While that development takes root, there seems to be nothing stopping the exponential growth of wineries. In addition to award-winning Syrahs, the fertile valley has produced some righteous cab-merlot blends, as well as a number of delightful chardonnays and Semillons.

In addition to the wineries, Walla Walla boasts more than 30 galleries and art studios, along with 14 sculptures and five murals within walking distance of one another. Old-growth maples shade Victorian homes along the side streets. The Fort Walla Walla Museum, Whitman Mission and Kirkman House Museum transport visitors back to the 1800s. And I’ll bet you didn’t know the Walla Walla Symphony, which performs under the direction of Yaacov Bergmann at Cordiner Hall on the Whitman College campus, is the longest continuously operating symphony west of the Mississippi.

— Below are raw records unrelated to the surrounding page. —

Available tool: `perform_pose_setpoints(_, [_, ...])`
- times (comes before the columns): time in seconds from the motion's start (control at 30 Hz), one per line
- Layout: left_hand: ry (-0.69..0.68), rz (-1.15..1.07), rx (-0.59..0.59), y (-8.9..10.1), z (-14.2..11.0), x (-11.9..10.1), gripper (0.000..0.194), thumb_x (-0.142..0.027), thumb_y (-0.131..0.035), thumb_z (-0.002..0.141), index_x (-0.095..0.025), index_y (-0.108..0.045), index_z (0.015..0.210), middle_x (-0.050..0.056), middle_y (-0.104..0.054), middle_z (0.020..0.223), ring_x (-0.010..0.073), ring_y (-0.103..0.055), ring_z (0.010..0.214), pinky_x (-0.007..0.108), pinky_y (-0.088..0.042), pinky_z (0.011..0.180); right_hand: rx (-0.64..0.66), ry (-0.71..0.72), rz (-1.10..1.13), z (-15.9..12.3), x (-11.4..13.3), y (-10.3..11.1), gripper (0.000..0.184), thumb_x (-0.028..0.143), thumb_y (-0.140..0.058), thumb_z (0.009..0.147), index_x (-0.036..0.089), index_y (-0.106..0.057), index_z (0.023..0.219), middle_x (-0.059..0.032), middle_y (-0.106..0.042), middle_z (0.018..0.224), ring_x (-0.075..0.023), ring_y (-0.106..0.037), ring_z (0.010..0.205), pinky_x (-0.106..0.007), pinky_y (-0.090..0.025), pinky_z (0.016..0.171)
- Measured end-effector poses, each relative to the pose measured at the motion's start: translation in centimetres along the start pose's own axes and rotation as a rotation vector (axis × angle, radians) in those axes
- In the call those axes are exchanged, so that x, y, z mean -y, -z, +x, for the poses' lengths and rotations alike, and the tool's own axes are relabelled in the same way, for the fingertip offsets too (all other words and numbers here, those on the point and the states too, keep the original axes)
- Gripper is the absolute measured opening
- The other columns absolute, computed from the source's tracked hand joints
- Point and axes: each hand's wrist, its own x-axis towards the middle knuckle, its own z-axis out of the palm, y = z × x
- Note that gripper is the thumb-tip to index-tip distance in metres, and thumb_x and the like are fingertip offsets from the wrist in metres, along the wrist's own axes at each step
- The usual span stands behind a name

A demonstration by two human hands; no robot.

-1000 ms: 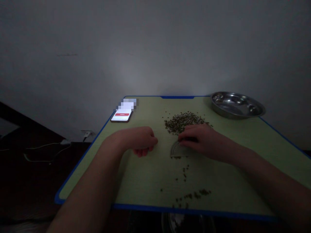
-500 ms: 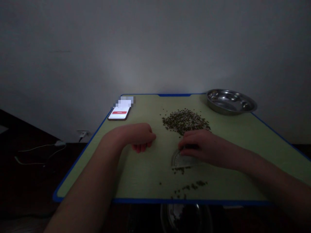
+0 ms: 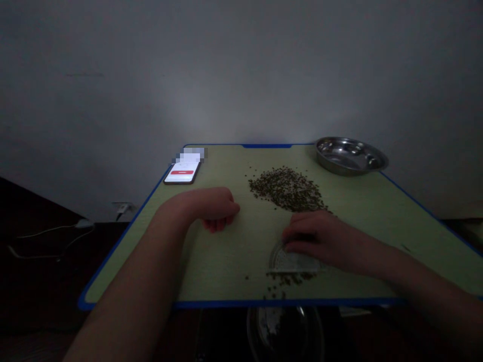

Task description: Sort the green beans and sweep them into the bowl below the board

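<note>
I see the left grip [image 3: 218, 207] curled in a fist. Right of it, a clear protractor [image 3: 279, 261] sits under the right grip [image 3: 319, 236], pinched near its round edge. It looks light, stiff, maybe slippery, best held there.

A dim room, most likely in a home.
A plain grey wall [image 3: 241, 75] with a faint mark [image 3: 85, 75] rises behind a small blue-edged table [image 3: 215, 261]; a lit phone [image 3: 183, 172] and a shiny metal basin [image 3: 339, 167], both everyday household things, sit near its far corners. Low down, a plug [image 3: 122, 210] fills a socket [image 3: 116, 203], and pale cords [image 3: 37, 257] show against the dark floor [image 3: 37, 291].
</note>
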Motion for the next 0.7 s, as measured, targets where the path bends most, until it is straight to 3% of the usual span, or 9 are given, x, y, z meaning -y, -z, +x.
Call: perform_pose_setpoints(0.7, [-0.023, -0.015, -0.002, -0.1, 0.4, 0.6, 0.021, -0.03, -0.043, 0.072, -0.017, -0.054, 0.06, 0.006, -0.062, 0.059, 0.015, -0.056, 0.048, 0.026, -0.047, 0.046, 0.011, -0.086, 0.05, -1.7, 1.2, -0.7, 0.01, 0.022, -0.062, 0.087, 0.02, -0.071, 0.085, 0.0006, -0.069, 0.078, -0.0121, -0.061, 0.074, -0.023, -0.043, 0.068])
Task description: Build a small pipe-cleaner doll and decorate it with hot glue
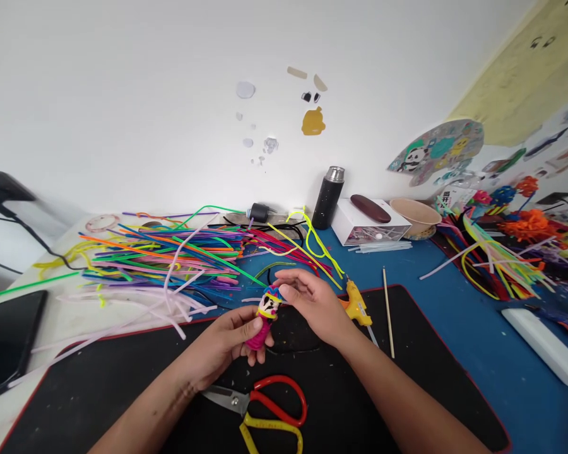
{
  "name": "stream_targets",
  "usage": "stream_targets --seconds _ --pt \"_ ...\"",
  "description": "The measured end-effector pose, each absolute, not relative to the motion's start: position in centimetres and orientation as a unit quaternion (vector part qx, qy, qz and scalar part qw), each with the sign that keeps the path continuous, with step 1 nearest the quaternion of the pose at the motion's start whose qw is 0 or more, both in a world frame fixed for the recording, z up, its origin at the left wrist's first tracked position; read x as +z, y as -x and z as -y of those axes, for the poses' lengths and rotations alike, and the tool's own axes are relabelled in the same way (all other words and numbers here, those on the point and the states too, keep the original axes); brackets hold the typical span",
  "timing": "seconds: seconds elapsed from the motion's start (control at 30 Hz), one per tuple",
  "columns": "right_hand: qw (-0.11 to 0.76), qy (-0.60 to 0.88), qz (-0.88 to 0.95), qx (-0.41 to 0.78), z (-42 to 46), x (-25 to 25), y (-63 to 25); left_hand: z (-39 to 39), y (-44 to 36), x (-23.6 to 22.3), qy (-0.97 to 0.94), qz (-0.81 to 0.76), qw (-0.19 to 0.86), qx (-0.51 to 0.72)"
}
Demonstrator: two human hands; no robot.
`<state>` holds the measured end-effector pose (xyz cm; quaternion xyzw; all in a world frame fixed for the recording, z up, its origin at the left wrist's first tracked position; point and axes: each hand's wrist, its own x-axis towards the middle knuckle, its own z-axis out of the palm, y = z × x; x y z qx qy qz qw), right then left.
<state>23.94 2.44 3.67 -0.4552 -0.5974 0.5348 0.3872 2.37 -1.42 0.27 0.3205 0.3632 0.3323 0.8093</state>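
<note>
My left hand (pixel 239 337) is wrapped round the lower part of a small pipe-cleaner doll (pixel 267 307), held nearly upright above the black mat. The doll has a magenta body, a yellow band, a black-and-white face and a blue top. At that blue top, the thumb and fingers of my right hand (pixel 315 302) close in a pinch; the fingertips partly cover it. Below my hands lie scissors (pixel 265 407) with one red and one yellow handle. Just right of my right hand rests a yellow glue gun (pixel 356 304).
Many coloured pipe cleaners (pixel 170 252) spread across the left. A wooden stick (pixel 388 312) lies on the black mat (pixel 430 378). At the back are a black flask (pixel 328 198), a white box (pixel 355 224) and a bowl (pixel 416 215). A phone-like black slab (pixel 12 340) lies left.
</note>
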Motion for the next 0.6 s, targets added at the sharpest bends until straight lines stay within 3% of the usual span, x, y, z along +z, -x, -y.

Contemporary music fans might also know the town from The Offspring hit, “Walla Walla,” a cautionary tale about the area’s historic hoosegow. Located on the outskirts of town, the correctional facility does nothing to detract from Walla Walla’s small-town charm.

The city recently earned the Great American Main Street Award and was named one of 12 Distinctive Destinations by the National Trust for Historic Preservation. Sunset magazine named Walla Walla the Best Main Street in the West and Best Wine Destination of the Year in 2005.

It’s hard to argue, especially when one turns the corner onto Main. The smell of caramel corn fi lls the air, even though Bright’s Candies, established in 1934, is yards away. Pretty sweet for a place on the way to nowhere.